## GIVEN DATA

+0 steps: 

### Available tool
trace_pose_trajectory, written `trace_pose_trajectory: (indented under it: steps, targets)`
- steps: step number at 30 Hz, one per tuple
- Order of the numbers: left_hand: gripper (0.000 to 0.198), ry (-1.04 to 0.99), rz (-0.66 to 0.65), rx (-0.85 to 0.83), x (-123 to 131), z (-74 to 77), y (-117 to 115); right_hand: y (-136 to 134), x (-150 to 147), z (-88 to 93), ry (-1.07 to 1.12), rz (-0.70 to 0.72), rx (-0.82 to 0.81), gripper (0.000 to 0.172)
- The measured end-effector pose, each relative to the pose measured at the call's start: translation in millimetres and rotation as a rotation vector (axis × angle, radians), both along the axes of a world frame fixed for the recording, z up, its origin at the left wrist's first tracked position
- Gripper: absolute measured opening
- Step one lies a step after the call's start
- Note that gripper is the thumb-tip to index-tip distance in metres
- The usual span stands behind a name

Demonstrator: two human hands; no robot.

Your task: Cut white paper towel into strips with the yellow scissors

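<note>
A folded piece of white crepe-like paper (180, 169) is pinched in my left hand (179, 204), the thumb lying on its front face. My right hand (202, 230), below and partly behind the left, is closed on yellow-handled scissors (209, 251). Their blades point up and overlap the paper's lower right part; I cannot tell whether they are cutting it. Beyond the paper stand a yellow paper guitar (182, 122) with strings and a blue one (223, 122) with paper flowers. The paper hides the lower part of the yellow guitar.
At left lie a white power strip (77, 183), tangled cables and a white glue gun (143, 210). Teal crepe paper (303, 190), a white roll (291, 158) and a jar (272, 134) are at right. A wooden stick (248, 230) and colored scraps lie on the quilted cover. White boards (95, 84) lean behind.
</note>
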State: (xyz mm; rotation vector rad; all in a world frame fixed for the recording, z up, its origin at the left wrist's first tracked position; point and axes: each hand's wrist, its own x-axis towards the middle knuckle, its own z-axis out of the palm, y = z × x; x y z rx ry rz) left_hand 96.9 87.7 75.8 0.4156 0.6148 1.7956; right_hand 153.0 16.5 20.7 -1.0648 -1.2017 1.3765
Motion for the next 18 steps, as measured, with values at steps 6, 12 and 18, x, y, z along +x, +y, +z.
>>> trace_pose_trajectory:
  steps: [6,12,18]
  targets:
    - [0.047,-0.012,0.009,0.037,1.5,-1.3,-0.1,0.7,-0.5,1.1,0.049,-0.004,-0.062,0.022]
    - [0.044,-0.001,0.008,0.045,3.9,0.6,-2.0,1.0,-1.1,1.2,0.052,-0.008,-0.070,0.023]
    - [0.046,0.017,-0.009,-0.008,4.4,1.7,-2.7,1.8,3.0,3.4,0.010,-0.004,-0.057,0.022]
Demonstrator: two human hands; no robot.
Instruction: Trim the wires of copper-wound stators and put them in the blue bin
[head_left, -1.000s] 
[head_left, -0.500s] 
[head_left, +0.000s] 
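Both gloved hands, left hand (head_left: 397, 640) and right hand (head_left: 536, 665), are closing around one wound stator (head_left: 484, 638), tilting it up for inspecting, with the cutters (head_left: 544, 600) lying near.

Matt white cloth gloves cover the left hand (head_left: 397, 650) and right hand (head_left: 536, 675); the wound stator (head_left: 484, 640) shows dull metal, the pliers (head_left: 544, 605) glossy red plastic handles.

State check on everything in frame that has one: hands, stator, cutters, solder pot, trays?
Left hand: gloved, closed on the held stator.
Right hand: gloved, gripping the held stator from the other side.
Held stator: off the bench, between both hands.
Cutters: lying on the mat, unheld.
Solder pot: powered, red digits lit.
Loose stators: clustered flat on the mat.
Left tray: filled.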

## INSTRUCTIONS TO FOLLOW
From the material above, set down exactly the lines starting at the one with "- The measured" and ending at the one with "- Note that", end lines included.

## REPLY TO THE EXERCISE
- The measured end-effector pose, each relative to the pose measured at the call's start: translation in millimetres and rotation as a rotation vector (axis × angle, radians), both along the axes of a world frame fixed for the recording, z up, its origin at the left wrist's first tracked position
- Gripper: absolute measured opening
- Step one lies a step after the call's start
- Note that gripper is the thumb-tip to index-tip distance in metres

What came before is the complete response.